# IBO World Shoot times



## xringbob (Oct 30, 2008)

my times are 12:20 d and 8:40 a (hc)

I got paired up with the triple crown champ


----------



## 3D Pinwheeler (Jan 29, 2007)

xringbob said:


> my times are 12:20 d and 8:40 a (hc)
> 
> I got paired up with the triple crown champ


You'll have something to shoot at all day big guy! See you Sat.


----------



## xringbob (Oct 30, 2008)

I'll be there on time jon


----------



## IBOHunt3D (Jun 6, 2006)

11:20 range I, 9:40 range J (MBO). I think those are some decent times, at least for me. I would not be so happy if I had an 8AM shoot time.

If anyone from my group happens to read this, send a PM my way.

Take it easy
CG


----------



## HoytPA (Feb 5, 2010)

Hunter Class
Day 1 - 10:20 Range A
Day 2 - 10:40 Range D

this is my first time to attend worlds. i can't wait.


----------



## BigBucks125 (Jun 22, 2006)

3D Pinwheeler said:


> IBO website has all the shoot times posted under the tournaments section at the top of the home page. www.ibo.net


Sweet..Thanks Jon! :thumbs_up


----------



## NY911 (Dec 12, 2004)

What the hell...I am not on there! All of my traveling partners are....


----------



## NY911 (Dec 12, 2004)

OK kids...dont panic! The list is not complete yet...they are still updating it..LOL...


----------



## gjstudt (Nov 14, 2005)

*good job IBO*

I like the list being available this early.

:thumbs_up


----------



## ru4auto (Apr 19, 2010)

i shoot 9:30 A the first day and 11:30 D the second been looking forward to this all summer. This is my first time any pointers:hello2:


----------



## xringbob (Oct 30, 2008)

ru4auto said:


> i shoot 9:30 A the first day and 11:30 D the second been looking forward to this all summer. This is my first time any pointers:hello2:


yeah shoot good


----------



## NerdHick (Aug 20, 2006)

NerdHick
MBR 
11:50 AM O 
9:10 AM N


----------



## Bigjim67 (Jan 23, 2006)

*times*

my times are *11:50 am E 9:20 am F*

*AHC*, last year in this class


I did some quick counting of the shoot times posted and there is close to or over 1200 and I know a few called and get shoot times late. 

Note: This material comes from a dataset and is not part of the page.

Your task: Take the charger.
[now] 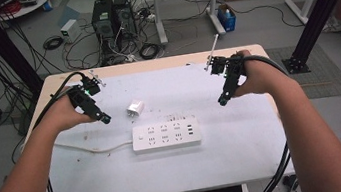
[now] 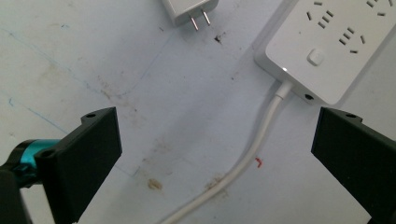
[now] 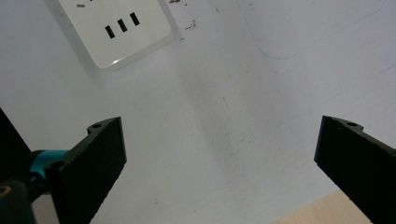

What was the amount from last year, does any one know?

Jim


----------



## NY911 (Dec 12, 2004)

IBO updated the list and posted the times...

Nerd I am in the group behind you on Thursday and in front of you Friday...


----------



## bwhntr4168 (Mar 15, 2005)

D-910 a-1150


----------



## bwhntr4168 (Mar 15, 2005)

xringbob said:


> my times are 12:20 d and 8:40 a (hc)
> 
> i got paired up with the triple crown champ


im sure you will have something to aim at all day!! Michael shot the whole triple crown without a 8!! This cat can shoot!!


----------



## rock77 (Apr 7, 2007)

8:20 F and 12:40 E AHC
See ya out there!:darkbeer:
And good luck to everyone.


----------



## redhookred1 (Dec 9, 2008)

*Times*

10:10 O and 10:50 N MBR:shade:


----------



## NerdHick (Aug 20, 2006)

NY911 said:


> IBO updated the list and posted the times...
> 
> Nerd I am in the group behind you on Thursday and in front of you Friday...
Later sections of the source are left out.